[Task details] Skip all pictures. Write out the data below from its first line through the line that contains "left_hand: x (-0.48".

[Extracted data entries]

────────

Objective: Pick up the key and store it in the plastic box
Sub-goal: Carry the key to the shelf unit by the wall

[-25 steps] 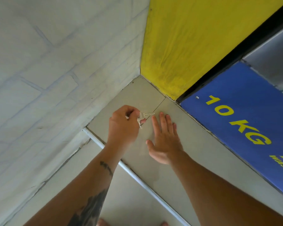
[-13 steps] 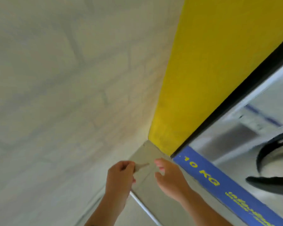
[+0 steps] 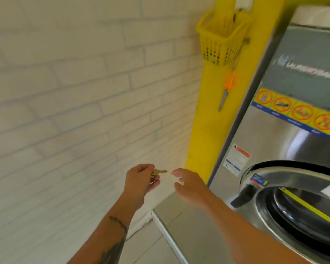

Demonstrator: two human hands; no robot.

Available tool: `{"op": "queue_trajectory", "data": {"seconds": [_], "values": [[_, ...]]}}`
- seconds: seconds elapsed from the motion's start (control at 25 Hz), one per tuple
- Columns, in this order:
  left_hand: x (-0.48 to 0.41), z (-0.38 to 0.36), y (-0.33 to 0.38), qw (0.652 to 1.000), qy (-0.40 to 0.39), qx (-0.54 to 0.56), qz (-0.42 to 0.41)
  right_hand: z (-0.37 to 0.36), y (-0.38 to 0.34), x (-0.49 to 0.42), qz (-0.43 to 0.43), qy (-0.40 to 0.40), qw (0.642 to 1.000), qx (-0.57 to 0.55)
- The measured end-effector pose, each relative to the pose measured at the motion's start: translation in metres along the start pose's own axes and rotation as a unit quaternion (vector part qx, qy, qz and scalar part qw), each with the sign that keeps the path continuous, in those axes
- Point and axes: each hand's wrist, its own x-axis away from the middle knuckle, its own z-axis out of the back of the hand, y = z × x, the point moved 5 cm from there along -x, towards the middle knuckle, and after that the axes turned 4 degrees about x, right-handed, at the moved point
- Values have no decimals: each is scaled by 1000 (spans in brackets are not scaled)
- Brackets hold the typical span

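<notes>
My left hand [image 3: 141,181] pinches a small brass key [image 3: 159,171] by its head, the blade pointing right, held in the air in front of the white brick wall. My right hand [image 3: 189,184] hovers just right of the key, fingers loosely apart and holding nothing. High up on the yellow pillar hangs a yellow perforated plastic box [image 3: 220,38], far above both hands.
Orange-handled scissors [image 3: 228,88] hang on the yellow pillar [image 3: 208,130] under the box. A steel washing machine [image 3: 286,149] with a round door [image 3: 301,204] fills the right side. A raised grey step [image 3: 189,225] with a metal edge lies below my hands.
The view has swung up from the floor corner to the wall and washer. Both hands have risen off the tiled step, the left still pinching the key; the yellow box has come into sight.
</notes>
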Motion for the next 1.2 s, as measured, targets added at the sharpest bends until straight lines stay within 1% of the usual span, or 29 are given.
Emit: {"op": "queue_trajectory", "data": {"seconds": [0.12,0.28,0.44,0.56,0.68,0.92,1.2], "values": [[63,20,8,998,24,48,-21,18,-25,39,47,-6,999,1],[147,66,14,991,63,100,-55,20,-65,87,107,-53,993,15],[222,140,20,971,157,159,-81,-6,-136,132,199,-109,974,33],[274,201,16,948,212,214,-97,-38,-199,171,272,-150,950,38],[331,267,7,921,249,270,-129,-81,-264,223,343,-187,920,39],[462,417,-31,866,320,342,-175,-192,-371,361,429,-268,861,54],[645,604,-92,796,450,352,-199,-344,-490,571,514,-347,782,57]]}}
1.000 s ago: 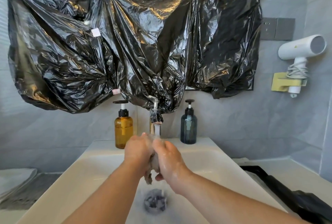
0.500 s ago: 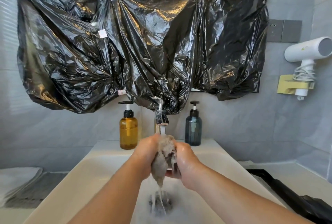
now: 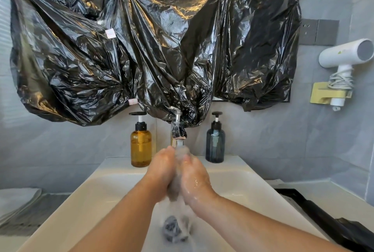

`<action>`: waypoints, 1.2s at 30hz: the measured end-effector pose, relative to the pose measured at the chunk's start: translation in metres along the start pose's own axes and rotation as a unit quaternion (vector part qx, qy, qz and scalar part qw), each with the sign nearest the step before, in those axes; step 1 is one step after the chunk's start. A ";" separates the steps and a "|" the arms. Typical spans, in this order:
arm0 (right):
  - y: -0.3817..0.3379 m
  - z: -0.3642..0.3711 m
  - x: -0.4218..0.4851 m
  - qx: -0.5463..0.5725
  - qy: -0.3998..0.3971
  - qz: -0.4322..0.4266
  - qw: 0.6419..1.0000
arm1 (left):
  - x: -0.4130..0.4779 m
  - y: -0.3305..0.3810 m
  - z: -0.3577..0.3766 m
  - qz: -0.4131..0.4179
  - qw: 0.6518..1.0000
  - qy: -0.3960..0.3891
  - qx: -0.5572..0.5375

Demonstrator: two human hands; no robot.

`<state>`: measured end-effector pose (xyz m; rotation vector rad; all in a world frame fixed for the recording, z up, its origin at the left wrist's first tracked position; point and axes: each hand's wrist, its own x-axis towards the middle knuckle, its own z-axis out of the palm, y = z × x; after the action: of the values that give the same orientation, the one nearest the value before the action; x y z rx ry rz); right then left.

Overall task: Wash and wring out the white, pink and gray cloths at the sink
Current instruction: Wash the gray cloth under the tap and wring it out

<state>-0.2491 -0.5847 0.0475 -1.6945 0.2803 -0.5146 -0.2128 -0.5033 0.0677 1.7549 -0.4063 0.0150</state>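
A wet gray cloth [image 3: 176,179] is squeezed between my two hands over the white sink [image 3: 101,193], right under the faucet [image 3: 178,134]. My left hand [image 3: 162,172] grips it from the left, my right hand [image 3: 194,179] from the right, and both are wet. Most of the cloth is hidden between my palms; only a blurred strip shows. Water runs down toward the drain [image 3: 174,229]. No white or pink cloth is identifiable.
An amber pump bottle [image 3: 141,144] and a dark blue pump bottle [image 3: 215,142] flank the faucet. Black plastic sheeting [image 3: 151,45] covers the wall above. A white hair dryer [image 3: 344,57] hangs at right. A black object [image 3: 323,219] lies on the right counter, folded white fabric [image 3: 18,201] at left.
My hands have closed together again around the gray cloth, hiding most of it. Half a second ago the cloth bulged out between them, dripping.
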 end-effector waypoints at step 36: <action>0.015 0.001 0.008 0.042 -0.028 0.080 0.995 | 0.002 0.003 0.011 -0.024 0.999 -0.004 0.048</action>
<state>-0.2400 -0.5901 0.0338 -1.5868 0.3457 -0.3536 -0.2143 -0.5148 0.0689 1.8602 -0.3732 -0.0067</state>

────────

[Solution for this exercise]
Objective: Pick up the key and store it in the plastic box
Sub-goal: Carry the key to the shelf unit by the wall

[-25 steps] 
[-13 steps] 
[+0 steps] 

Demonstrator: two human hands; no robot.

Available tool: `{"op": "queue_trajectory", "data": {"seconds": [_], "values": [[_, ...]]}}`
- seconds: seconds elapsed from the motion's start (control at 25 Hz), one per tuple
- Columns, in this order:
  left_hand: x (-0.48 to 0.41), z (-0.38 to 0.36), y (-0.33 to 0.38), qw (0.652 to 1.000), qy (-0.40 to 0.39), qx (-0.54 to 0.56), qz (-0.42 to 0.41)

This answer is complete as it stands.